PHRI: pedestrian Malioboro didukung kesiapan kantong parkir

id Malioboro,PHRI,Yogyakarta

PHRI: pedestrian Malioboro didukung kesiapan kantong parkir

Warga berjalan di kawasan Malioboro saat uji coba Semi Pedestrian jalan Malioboro, Yogyakarta, Selasa (3/11/2020). Dalam uji coba yang digelar hingga 15 November 2020 itu, kendaraan bermotor dilarang melintasi ruas jalan Malioboro, kecuali Transjogja, becak motor dalam kapasitas terbatas dan beberapa kendaraan operasional seperti mobil patroli polisi, pemadam kebakaran maupun ambulans. ANTARA FOTO/Andreas Fitri Atmoko/pras.

Yogyakarta (ANTARA) - Perhimpunan Hotel dan Restoran Indonesia (PHRI) Daerah Istimewa Yogyakarta berharap uji coba rekayasa lalu lintas di Malioboro, Kota Yogyakarta sebagai kawasan pedestrian didukung dengan penyediaan kantong parkir yang memadai.

"Pada intinya kami setuju pedestrian Malioboro diperbaiki karena itu sudah rencana lama. Tapi, sarana dan prasarana terkait kantong parkir disiapkan dulu," kata Ketua PHRI DIY Deddy Pranowo Eryono di Yogyakarta, Selasa.

Deddy berharap uji coba Malioboro menjadi kawasan pedestrian tidak justru membuat masyarakat atau wisatawam enggan berkunjung karena kesulitan mencari kantong parkir.

"Jangan sampai muncul kesan di kalangan masyarakat bahwa Malioboro parkirnya sulit karena kantong parkir belum siap," kata dia.

Karena itu, agar masyarakat tidak perlu mencari kantong parkir di titik yang terlu jauh dari Malioboro, ia berharap penyediaan sarana itu diprioritaskan.

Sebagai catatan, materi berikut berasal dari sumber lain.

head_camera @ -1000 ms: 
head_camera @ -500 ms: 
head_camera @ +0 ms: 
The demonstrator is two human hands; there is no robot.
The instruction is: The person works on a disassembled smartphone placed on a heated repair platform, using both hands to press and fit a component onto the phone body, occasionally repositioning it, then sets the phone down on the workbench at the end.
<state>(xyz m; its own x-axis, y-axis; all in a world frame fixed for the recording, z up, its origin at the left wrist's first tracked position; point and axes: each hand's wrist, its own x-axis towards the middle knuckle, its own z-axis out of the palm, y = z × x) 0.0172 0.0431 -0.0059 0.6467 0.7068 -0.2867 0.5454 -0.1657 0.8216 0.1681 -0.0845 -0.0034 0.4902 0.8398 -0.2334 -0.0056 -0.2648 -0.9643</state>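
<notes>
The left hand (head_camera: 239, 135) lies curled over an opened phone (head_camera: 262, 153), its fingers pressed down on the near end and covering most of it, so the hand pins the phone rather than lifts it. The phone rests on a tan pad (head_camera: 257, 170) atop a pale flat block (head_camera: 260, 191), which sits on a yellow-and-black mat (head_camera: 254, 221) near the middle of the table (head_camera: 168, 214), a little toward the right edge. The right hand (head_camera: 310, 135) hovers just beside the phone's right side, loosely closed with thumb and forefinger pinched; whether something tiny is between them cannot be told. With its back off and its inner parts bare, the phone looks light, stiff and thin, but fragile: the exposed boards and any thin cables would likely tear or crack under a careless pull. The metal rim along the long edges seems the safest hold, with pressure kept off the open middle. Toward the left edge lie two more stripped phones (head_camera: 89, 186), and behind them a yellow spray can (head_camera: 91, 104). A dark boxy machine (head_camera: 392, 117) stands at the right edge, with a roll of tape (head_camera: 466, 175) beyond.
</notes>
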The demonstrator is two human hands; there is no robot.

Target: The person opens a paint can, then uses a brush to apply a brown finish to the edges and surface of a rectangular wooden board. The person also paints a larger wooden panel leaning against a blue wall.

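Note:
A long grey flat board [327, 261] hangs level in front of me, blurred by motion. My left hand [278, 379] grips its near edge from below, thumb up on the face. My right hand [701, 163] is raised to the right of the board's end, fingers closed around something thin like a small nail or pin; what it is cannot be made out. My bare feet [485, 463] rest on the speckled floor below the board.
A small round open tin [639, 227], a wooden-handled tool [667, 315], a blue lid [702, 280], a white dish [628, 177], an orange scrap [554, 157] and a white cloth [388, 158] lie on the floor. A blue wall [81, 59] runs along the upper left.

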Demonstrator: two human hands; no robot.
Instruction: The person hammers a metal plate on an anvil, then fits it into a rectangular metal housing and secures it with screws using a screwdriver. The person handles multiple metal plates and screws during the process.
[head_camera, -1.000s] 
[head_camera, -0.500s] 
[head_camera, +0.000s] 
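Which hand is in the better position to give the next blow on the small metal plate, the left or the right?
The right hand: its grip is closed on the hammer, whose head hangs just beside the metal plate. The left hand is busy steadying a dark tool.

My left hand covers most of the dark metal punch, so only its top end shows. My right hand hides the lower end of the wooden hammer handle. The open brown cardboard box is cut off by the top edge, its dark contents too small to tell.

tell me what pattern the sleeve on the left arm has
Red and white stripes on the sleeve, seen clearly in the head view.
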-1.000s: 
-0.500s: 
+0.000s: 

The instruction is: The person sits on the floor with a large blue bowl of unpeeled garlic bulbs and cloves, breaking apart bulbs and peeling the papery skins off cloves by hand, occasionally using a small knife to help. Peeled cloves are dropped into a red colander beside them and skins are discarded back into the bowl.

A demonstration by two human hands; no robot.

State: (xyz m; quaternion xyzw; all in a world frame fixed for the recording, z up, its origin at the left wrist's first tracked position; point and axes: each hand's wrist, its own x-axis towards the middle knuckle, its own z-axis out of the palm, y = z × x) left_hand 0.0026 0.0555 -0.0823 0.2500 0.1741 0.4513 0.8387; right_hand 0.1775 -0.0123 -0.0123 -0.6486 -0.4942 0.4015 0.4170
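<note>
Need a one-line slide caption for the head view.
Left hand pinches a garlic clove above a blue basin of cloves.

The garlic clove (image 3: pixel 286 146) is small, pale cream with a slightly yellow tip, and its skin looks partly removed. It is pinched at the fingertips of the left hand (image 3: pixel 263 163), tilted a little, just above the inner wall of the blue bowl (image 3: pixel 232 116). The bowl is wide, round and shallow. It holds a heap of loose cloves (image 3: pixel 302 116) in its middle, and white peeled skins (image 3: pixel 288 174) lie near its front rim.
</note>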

Selain itu, lanjut Deddy, penataan sirip-sirip jalan di kawasan Malioboro juga perlu dimatangkan terlebih dahulu karena kerap menimbulkan kemacetan. "Uji coba itu kan bisa buka tutup dulu karen sirip-siripnya itu membikin macet," kata dia.

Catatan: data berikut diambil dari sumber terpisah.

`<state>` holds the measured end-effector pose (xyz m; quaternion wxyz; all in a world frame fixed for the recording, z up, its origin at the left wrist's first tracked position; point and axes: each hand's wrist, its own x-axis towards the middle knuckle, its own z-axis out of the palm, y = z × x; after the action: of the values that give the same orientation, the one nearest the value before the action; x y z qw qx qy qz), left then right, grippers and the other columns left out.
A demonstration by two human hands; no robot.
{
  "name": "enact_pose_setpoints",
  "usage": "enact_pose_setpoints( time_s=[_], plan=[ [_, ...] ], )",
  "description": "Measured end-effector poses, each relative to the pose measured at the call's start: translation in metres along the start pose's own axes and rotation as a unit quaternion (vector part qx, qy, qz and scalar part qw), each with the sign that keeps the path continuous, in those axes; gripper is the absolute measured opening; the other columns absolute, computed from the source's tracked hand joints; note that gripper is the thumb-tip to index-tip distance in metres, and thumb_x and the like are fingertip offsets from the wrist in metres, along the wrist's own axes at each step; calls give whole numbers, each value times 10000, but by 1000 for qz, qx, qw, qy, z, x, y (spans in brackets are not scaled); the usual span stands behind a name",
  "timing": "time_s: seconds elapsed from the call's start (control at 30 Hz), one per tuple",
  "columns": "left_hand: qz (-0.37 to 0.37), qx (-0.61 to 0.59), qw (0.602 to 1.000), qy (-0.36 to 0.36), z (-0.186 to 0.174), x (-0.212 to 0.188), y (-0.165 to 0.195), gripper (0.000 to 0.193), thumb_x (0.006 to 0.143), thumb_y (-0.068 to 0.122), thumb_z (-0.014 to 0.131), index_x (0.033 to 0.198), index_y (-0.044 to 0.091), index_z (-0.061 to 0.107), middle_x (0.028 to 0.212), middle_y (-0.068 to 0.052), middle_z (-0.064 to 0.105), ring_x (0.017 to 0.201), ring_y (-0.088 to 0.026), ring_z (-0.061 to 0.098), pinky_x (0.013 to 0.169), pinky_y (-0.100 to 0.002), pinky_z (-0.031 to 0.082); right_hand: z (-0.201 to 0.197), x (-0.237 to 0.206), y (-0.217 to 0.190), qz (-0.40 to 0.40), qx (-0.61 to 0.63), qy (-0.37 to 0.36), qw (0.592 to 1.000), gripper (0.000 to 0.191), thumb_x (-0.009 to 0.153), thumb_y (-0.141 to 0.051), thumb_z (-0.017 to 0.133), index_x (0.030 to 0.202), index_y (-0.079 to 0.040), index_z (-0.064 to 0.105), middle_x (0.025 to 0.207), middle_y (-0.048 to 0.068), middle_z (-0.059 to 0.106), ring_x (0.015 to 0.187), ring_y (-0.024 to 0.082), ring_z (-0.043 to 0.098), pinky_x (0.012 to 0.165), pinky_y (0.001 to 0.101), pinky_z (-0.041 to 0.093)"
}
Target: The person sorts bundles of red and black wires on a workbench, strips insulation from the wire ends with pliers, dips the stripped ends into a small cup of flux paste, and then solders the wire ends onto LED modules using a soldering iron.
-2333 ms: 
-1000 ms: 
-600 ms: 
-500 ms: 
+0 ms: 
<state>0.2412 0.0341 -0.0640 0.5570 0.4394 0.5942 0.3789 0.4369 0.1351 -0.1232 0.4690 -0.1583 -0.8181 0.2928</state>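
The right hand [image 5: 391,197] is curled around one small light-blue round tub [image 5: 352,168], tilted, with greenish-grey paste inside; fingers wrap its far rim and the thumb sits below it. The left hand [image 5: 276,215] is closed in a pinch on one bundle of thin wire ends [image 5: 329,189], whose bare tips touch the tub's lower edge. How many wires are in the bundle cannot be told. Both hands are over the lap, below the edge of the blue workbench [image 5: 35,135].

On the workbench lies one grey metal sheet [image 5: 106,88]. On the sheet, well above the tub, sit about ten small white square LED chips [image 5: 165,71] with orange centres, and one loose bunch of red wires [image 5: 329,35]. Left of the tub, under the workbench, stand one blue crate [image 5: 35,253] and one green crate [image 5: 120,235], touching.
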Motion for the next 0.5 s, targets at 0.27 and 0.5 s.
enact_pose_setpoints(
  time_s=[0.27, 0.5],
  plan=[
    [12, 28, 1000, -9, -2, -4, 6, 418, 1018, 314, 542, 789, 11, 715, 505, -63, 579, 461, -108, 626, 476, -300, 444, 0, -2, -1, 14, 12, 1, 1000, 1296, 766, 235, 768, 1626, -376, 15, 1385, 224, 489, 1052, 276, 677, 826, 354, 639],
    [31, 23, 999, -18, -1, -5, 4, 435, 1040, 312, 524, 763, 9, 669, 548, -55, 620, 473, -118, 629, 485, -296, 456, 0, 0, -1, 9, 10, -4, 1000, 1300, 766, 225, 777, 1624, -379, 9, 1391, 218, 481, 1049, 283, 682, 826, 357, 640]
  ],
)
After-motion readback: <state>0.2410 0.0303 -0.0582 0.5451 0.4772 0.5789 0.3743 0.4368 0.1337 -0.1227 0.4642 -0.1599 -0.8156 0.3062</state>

Public Relations Manager Grand Inna Malioboro Retno Kusuma mengatakan hotel yang berada kawasan Malioboro itu belum merasakan dampak dari uji coba rekayasa lalu lintas tersebut.

Meski demikian, melihat lokasi Grand Inna Malioboro yang berada di Jalan Malioboro ada kecendrungan wisatawan memilih mengurangi tinggal di areal Malioboro.

"Oleh karenanya kami harus terus-menerus memberikan informasi baik secara online maupun offline bahwa kita di Grand Inna Malioboro difasilitasi dengan akases tempat parkir sampai dengan 250 kendaran bermotor dan 6 bus," kata dia.

Uji coba pedestrian di Jalan Malioboro dilakukan sejak 3 November hingga 15 November 2020. Kendaraan yang diperbolehkan melintas hanya kendaraan tidak bermotor, kecuali untuk bus TransJogja, kendaraan operasional dan kendaraan kegawatdaruratan.

Sejumlah ruas jalan di seputar Malioboro pun berubah menjadi jalan satu arah, yaitu Jalan Suryotomo dan Jalan Mataram menjadi searah ke utara, Jalan Pasar Kembang menjadi searah ke barat, dan Jalan Suprapto menjadi searang ke selatan.

Sebelumnya, Plt Kepala Dinas Perhubungan (Dishub) DIY, Ni Made Dwi Panti Indrayanti menjelaskan terkait kantong parkir di Kawasan Malioboro, wisatawan yang berangkat dari arah Gembira Loka Zoo dapat menggunakan Parkir Senopati, dari arah barat dapat menggunakan Parkir Ngabean, serta dari arah Magelang dapat menggunakan Parkir Abu Bakar Ali.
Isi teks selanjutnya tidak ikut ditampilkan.